More recently, two published research papers done by Rachlis and Yezer, and another by Yezer, Phillips, and Trost, advanced similar arguments, noting that racial groups may differ in their average creditworthiness and that loan applicants choose the terms of the loans they apply for, taking into account the odds of rejection and adjusting their applications appropriately. Thus, a mortgage loan applicant desiring a high-LTV loan may pay off other indebtedness, recognizing that the combination of a high LTV and high ratios increases the probability of rejection. These sorts of choices by borrowers skew the data and make the single-equation probability models inappropriate.

Moreover, all of these methods use a disturbingly indirect approach. Rather than precisely defining the phenomenon to be measured and then setting out methods for doing so, studies control for many - but probably not all - other factors and then attribute any unexplained residual variation to "discrimination."

Many studies note that if discrimination plays a role in the underwriting process it is likely to affect borderline applicants. The "totally clean" application is virtually always approved; but a significant fraction of loan applications are imperfect in one way or another. The greater the number of imperfections, the greater the likelihood of rejection, as various threshold levels are reached (for example, a 40 percent back-end ratio or 95 percent LTV).

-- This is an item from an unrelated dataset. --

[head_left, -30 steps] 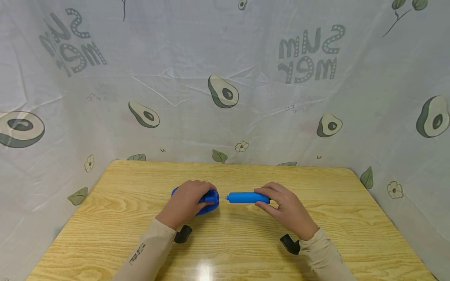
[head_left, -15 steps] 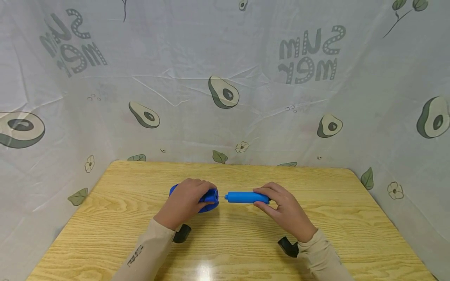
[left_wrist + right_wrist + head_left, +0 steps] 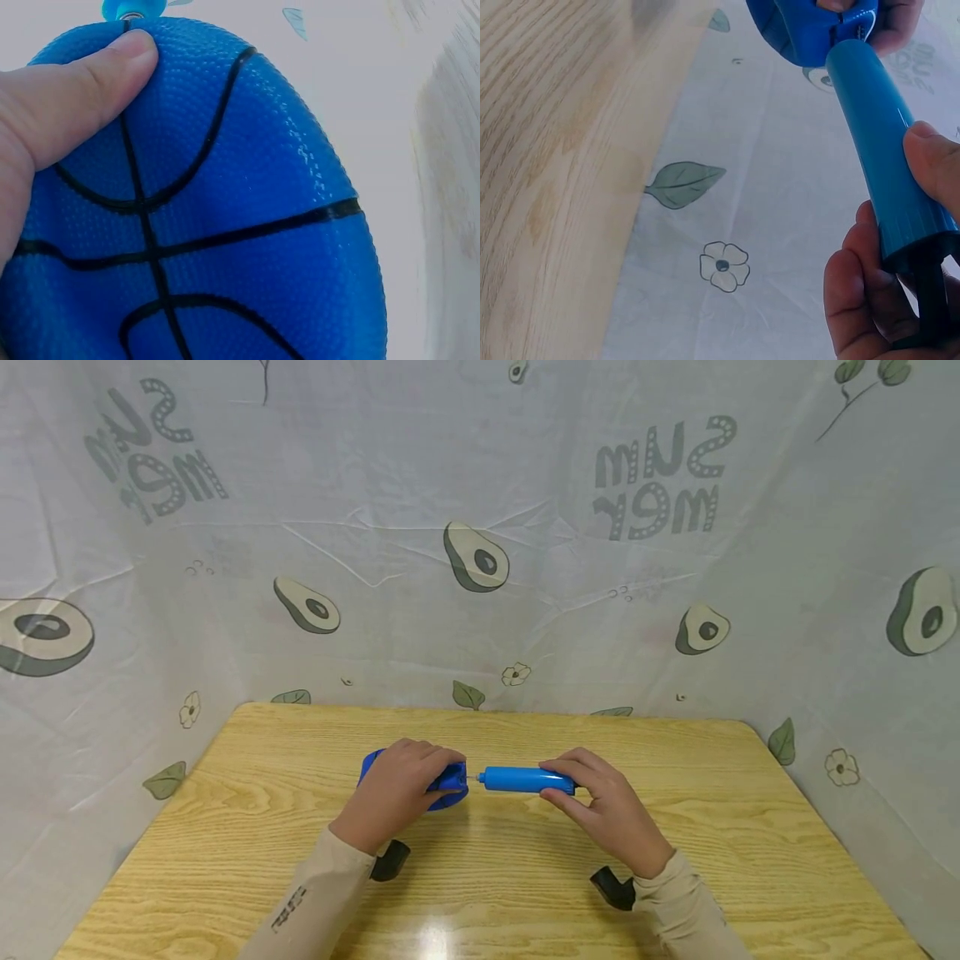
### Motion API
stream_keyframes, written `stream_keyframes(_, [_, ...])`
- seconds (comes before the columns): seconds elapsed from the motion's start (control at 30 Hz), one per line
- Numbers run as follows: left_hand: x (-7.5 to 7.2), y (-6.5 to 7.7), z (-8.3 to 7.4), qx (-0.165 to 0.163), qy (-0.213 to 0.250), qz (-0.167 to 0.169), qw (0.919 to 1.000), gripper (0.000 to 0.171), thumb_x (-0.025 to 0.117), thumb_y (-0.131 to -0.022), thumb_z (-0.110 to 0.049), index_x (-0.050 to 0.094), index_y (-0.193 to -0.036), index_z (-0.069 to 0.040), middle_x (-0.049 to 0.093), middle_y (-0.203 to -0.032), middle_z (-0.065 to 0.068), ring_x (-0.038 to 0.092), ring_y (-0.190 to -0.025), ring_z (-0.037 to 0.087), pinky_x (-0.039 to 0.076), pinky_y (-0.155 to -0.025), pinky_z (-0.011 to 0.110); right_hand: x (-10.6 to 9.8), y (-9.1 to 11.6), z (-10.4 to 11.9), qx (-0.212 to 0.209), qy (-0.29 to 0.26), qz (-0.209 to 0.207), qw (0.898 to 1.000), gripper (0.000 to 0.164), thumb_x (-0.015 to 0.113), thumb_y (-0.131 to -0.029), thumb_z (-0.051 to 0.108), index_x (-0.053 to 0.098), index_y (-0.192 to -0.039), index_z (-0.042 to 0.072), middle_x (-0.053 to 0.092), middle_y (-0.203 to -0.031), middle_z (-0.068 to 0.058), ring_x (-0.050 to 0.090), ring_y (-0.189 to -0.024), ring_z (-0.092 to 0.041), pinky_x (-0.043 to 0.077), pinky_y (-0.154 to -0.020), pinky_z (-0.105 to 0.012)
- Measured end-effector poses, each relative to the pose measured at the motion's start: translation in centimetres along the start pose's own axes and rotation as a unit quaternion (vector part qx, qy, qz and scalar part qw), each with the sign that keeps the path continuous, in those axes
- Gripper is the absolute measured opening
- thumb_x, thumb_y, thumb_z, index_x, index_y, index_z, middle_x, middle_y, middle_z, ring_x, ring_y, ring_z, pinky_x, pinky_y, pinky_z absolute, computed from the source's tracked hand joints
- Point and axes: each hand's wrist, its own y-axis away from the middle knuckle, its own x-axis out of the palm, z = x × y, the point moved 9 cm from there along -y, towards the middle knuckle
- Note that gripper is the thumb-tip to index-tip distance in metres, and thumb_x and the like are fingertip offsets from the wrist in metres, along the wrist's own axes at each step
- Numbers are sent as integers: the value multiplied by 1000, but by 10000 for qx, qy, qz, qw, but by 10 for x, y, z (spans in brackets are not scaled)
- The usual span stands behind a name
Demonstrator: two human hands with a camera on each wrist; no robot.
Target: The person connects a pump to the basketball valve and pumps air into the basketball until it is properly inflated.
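The left hand [image 3: 397, 793] has its grip pinching a blue ball [image 3: 247, 187], dented and flattened, with black curved lines across its pebbled skin; in the left wrist view the thumb [image 3: 82, 90] presses near the ball's edge. Beside it, the right hand [image 3: 611, 814] has its grip curled round the rear end of a brighter blue pump [image 3: 513, 779], fingers on one side of the barrel and thumb on the other. A dark rod [image 3: 932, 300] sticks out at that end. The pump's nozzle faces the ball, and a thin needle [image 3: 472, 777] spans the short gap between them; how deep it sits in the ball cannot be told. Both things are held over the middle of a wood-grain surface [image 3: 495, 868]. Behind it hangs a pale curtain [image 3: 375, 485] printed with avocados, leaves, flowers and mirrored lettering
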Motion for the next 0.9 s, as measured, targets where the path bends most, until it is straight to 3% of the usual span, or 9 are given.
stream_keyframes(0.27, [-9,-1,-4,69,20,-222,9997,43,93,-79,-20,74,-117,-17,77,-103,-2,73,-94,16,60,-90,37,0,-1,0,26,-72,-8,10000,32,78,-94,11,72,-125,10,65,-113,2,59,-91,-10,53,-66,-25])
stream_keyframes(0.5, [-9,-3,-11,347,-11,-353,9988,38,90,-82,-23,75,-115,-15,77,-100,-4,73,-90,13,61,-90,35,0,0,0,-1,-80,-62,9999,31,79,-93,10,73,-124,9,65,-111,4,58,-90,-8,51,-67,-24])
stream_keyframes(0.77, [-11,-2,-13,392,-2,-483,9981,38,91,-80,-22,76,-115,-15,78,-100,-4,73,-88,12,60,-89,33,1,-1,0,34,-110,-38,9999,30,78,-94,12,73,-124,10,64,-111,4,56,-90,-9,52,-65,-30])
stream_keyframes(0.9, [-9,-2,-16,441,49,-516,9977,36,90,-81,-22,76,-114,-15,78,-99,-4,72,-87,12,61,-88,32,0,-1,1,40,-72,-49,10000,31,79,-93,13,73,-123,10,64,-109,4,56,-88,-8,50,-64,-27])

Recognizing the difficulties of measuring such a nebulous concept as "discrimination," researchers have used computer simulation to assess the ability of various methods to identify and measure discriminatory underwriting practices. Simulation has several important advantages, including the ability to precisely define the quantities to be measured.

Among the first to use these techniques were economists Bauer and Cromwell at the Cleveland Federal Reserve. Bauer and Cromwell were interested in determining how successful the sorts of statistical procedures available to bank examiners were likely to be. In their work, a loan underwriting process with an element of randomness was simulated and discrimination was defined as the increase in rejection probability for a marginally qualified minority loan applicant. Simulated loan applicants were characterized by income and desired loan amount, loan-to-value ratio, front and back-end ratios, a qualitative measure of credit history, and race. Bauer and Cromwell's results showed that the sorts of procedures examiners use tended toward findings of "false positives," that is, indications of discrimination when none, in fact, exists.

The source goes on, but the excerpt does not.